|Tytuł||ur-CAIM: improved CAIM discretization for unbalanced and balanced data|
|Publication Type||Journal Article|
|Autorzy||Cano A, Nguyen DT, Ventura S, Cios KJ|
Supervised discretization is one of basic data preprocessing techniques used in data mining. CAIM (class-attribute interdependence maximization) is a discretization algorithm of data for which the classes are known. However, new arising challenges such as the presence of unbalanced data sets, call for new algorithms capable of handling them, in addition to balanced data. This paper presents a new discretization algorithm named ur-CAIM, which improves on the CAIM algorithm in three important ways. First, it generates more flexible discretization schemes while producing a small number of intervals.

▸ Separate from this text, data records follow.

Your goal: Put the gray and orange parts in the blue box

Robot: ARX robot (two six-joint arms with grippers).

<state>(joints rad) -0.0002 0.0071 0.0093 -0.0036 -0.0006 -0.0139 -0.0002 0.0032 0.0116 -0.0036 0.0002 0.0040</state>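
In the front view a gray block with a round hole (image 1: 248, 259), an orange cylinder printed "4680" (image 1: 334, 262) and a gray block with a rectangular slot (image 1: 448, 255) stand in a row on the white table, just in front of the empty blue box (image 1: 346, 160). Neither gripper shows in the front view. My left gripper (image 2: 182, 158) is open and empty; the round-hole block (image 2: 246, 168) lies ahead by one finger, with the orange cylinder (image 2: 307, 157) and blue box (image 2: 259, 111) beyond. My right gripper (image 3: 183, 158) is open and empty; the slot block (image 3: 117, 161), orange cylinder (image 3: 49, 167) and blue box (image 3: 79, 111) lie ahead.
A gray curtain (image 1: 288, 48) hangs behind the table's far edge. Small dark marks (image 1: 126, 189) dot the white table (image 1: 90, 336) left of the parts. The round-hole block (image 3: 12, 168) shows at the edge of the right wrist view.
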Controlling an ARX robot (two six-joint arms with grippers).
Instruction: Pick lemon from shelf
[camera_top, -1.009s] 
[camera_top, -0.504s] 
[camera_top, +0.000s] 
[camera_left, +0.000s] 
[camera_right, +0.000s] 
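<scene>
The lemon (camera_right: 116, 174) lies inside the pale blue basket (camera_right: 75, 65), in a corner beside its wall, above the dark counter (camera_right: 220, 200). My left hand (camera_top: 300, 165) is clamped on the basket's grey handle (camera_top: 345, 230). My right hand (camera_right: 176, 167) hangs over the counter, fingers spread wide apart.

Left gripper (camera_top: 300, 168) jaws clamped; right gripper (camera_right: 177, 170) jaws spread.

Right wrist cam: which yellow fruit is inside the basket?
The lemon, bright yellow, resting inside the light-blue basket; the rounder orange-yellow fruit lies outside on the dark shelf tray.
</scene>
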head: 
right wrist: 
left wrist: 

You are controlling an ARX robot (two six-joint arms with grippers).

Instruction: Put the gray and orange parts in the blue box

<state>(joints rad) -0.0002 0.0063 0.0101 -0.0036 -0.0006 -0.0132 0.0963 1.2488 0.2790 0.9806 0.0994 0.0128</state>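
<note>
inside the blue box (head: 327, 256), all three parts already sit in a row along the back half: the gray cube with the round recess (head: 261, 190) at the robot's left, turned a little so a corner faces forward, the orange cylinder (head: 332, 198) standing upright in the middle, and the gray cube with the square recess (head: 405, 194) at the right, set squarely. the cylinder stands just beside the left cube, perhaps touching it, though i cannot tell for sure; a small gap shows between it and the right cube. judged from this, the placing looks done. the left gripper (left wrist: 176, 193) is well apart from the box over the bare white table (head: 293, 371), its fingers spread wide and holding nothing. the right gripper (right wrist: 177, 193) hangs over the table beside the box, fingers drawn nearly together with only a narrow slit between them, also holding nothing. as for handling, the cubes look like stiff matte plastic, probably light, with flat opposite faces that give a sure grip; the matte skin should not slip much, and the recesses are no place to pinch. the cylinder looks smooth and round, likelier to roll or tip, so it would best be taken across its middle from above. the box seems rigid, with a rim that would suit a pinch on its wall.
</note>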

Second, the quality of the intervals is improved based on the data classes distribution, which leads to better classification performance on balanced and, especially, unbalanced data. Third, the runtime of the algorithm is lower than CAIM's. The algorithm has been designed free-parameter and it self-adapts to the problem complexity and the data class distribution. The ur-CAIM was compared with 9 well-known discretization methods on 28 balanced, and 70 unbalanced data sets. The results obtained were contrasted through non-parametric statistical tests, which show that our proposal outperforms CAIM and many of the other methods on both types of data but especially on unbalanced data, which is its significant advantage.